I've had a crack at writing this code in Java using a Hashtable with the key as the words and the value as a list of the occurrences of the word but in all honesty I'm still rather new at C# and have only really used things like DataSets and DataTables when handling information. If requested I'll upload the Java code soon once I've cleared this laptop of viruses.
If given a set of entries from a table or from a List of Strings, how could one create an inverted index in C# that will preferably save into a DataSet/DataTable?
EDIT: I forgot to mention that I have already tried Lucene and Nutch, but require my own solution as modifying Lucene to meet my needs would take far longer than writing an inverted index. I'll be handling a lot of meta-data that'll also need handling once the basic inverted index is completed, so all I require for now is a basic full-text search on one area using the inverted index. Finally, working on an inverted index isn't something I get to do every day so it'd be great to have a crack at it.
Here's a rough overview of an approach I've used successfully in C# in the past:
struct WordInfo
{
public int position;
public int fieldID;
}
Dictionary<string,List<WordInfo>> invertedIndex=new Dictionary<string,List<WordInfo>>();
public void BuildIndex()
{
foreach (int fieldID in GetDatabaseFieldIDS())
{
string textField=GetDatabaseTextFieldForID(fieldID);
string word;
int position=0;
while(GetNextWord(textField,out word,ref position)==true)
{
WordInfo wi=new WordInfo();
if (invertedIndex.TryGetValue(word,out wi)==false)
{
invertedIndex.Add(word,new List<WordInfo>());
}
wi.Position=position;
wi.fieldID=fieldID;
invertedIndex[word].Add(wi);
}
}
}
Notes:
GetNextWord() iterates through the field and returns the next word and position. To implement it look at using string.IndexOf() and char character type checking methods (IsAlpha etc).

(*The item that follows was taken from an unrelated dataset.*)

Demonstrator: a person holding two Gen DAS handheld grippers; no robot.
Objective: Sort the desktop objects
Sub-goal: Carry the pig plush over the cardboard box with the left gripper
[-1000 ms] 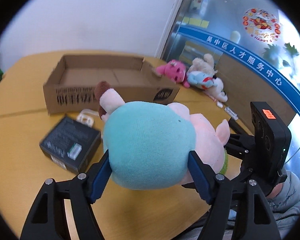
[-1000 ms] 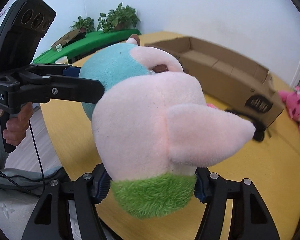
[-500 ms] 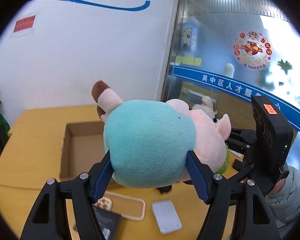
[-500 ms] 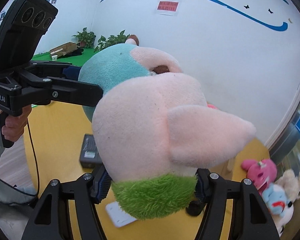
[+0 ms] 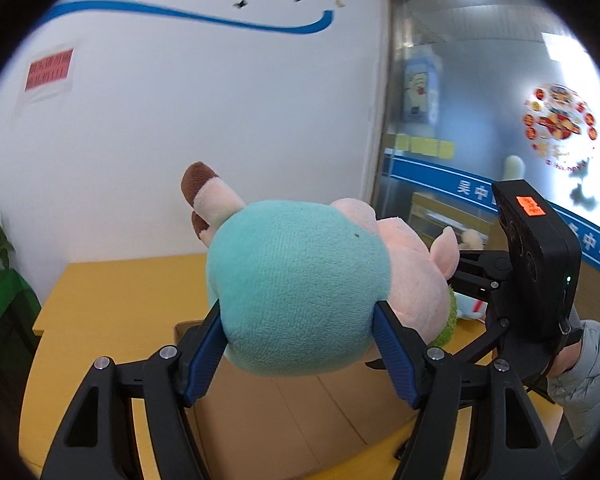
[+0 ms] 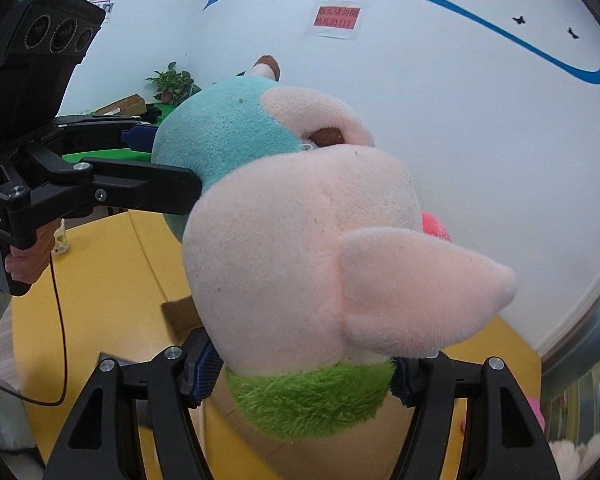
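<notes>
You have the plush pig (image 5: 300,292) up off the yellow table (image 5: 112,292), gripped from both ends and carried higher than a second ago: back then the black box and the whole cardboard box lay in plain view below it, and now the left wrist view shows mostly white wall behind the toy, with only the near part of the cardboard box (image 5: 268,420) directly underneath. Your left gripper (image 5: 300,356) pinches the teal body between its blue pads (image 5: 392,356), which dent the fabric on both sides, the same hold as before. To the right, your right gripper (image 6: 306,372) clamps the pig at its green collar below the pink head; its jaws are easing apart slightly, yet the pads (image 6: 204,368) still press into the fur. Your left hand (image 6: 24,264) shows on that gripper's handle.
</notes>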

GetDatabaseTextFieldForID() and GetDatabaseFieldIDS() are self explanatory, implement as required.
Lucene.net might be your best bet. Its a mature full text search engine using inverted indexes.
http://codeclimber.net.nz/archive/2009/09/02/lucene.net-your-first-application.aspx
UPDATE:
I wrote a little library for indexing against in-memory collections using Lucene.net - it might be useful for this. https://github.com/mcintyre321/Linqdex
If you're looking to spin your own, the Dictionary<T> class is most likely going to be your base, like your Java hashtables. As far as what is stored as the values in the dictionary, its hard to tell based on the information you provide, but typically search algorithms use some type of Set structure so you can run unions and intersections. LINQ gives you a much of that functionality on any IEnumerable, although a specialized Set class may boost performance.
One such implementation of a Set is in the Wintellect PowerCollections. I'm not sure if that would give you any performance benefit or not over LINQ.
As far as saving to a DataSet, I'm not sure what you're envisioning. I'm not aware of anything that "automagically" writes to a DataSet. I suspect you will have to write this yourself, especially since you mentioned several times about other third-party options not being flexible enough.